– Es tan confuso -explicó, con una tímida sonrisa amistosa-. Le hacen dar a uno tantas vueltas…

– De todas clases, Pammy, tal como te digo -dijo a su compañera la menos vieja de las dos mujeres, y dirigió al clérigo una mirada experimentada y glacial de desprecio-. Tengo entendido que usa todo tipo de disfraces.

Sin apartar sus ojos acuosos del confundido sacerdote, ayudó a levantarse a su marchita amiga, aferró el poste junto a la puerta y él gritó que bajarían en la próxima estación.

El padre Hart contempló su partida con resignación. Pensó que no tenían ninguna culpa. Uno no podía confiar jamás, ni una sola vez, de veras. Y eso era lo que había venido a decir en Londres: que no era la verdad, sino que sólo lo parecía. Un cuerpo, una muchacha y un hacha ensangrentada. Pero eso no era la verdad. El tenía que convencerles y. ¡Oh, señor, estaba tan poco dotado para ello!

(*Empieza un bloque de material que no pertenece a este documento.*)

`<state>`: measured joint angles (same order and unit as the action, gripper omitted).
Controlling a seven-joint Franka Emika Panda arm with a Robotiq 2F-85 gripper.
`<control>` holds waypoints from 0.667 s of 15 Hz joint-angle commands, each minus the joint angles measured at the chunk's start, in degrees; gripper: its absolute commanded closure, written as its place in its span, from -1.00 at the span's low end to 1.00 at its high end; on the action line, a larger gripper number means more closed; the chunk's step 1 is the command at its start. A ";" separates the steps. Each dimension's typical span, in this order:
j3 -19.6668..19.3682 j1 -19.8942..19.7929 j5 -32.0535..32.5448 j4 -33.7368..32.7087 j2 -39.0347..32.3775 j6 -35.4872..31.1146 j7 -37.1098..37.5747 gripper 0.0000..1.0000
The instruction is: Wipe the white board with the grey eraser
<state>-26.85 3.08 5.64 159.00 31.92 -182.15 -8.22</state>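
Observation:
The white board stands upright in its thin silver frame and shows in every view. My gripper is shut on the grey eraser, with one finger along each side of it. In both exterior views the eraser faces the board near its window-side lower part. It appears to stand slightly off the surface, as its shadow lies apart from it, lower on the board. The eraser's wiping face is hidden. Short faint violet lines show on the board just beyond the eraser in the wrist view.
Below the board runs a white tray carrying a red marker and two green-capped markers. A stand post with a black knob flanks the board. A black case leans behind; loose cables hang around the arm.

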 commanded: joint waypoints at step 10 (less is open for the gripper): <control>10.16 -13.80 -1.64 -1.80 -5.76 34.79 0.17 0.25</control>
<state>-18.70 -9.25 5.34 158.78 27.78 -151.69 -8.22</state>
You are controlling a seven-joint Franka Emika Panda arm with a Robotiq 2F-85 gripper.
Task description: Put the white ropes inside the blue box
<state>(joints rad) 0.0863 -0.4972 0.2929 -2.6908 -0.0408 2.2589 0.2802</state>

Pero Dios estaba de su lado, y a ese pensamiento se aferraba. Lo que estoy haciendo es correcto, es correcto, es correcto… Este nuevo canto sustituyó al anterior hasta que llegó a las puertas de Scotland Yard.


– Que me aspen si no tenemos entre manos otra confrontación entre Kerridge y Nies -concluyó el inspector Malcolm Webberly. Hizo una pausa para encender el grueso cigarro que extendió de inmediato por la sala una desagradable capa de humo.

– Por Dios, Malcolm, abre una ventana si insistes en fumar esa porquería – dijo su compañero.

Como inspector jefe, sir David Hilliers era el superior de Webberly, pero le gustaba dejar que sus hombres dirigieran sus secciones individuales a su manera. A él nunca se le hubiera ocurrido lanzar semejante ataque olfativo tan poco tiempo antes de una entrevista, pero los métodos de Malcolm eran distintos de los suyos y nunca se habían revelado ineficaces. Cambió su silla de sitio para librarse en lo posible de la humareda, aunque así tenía ante sus ojos la peor parte de la oficina.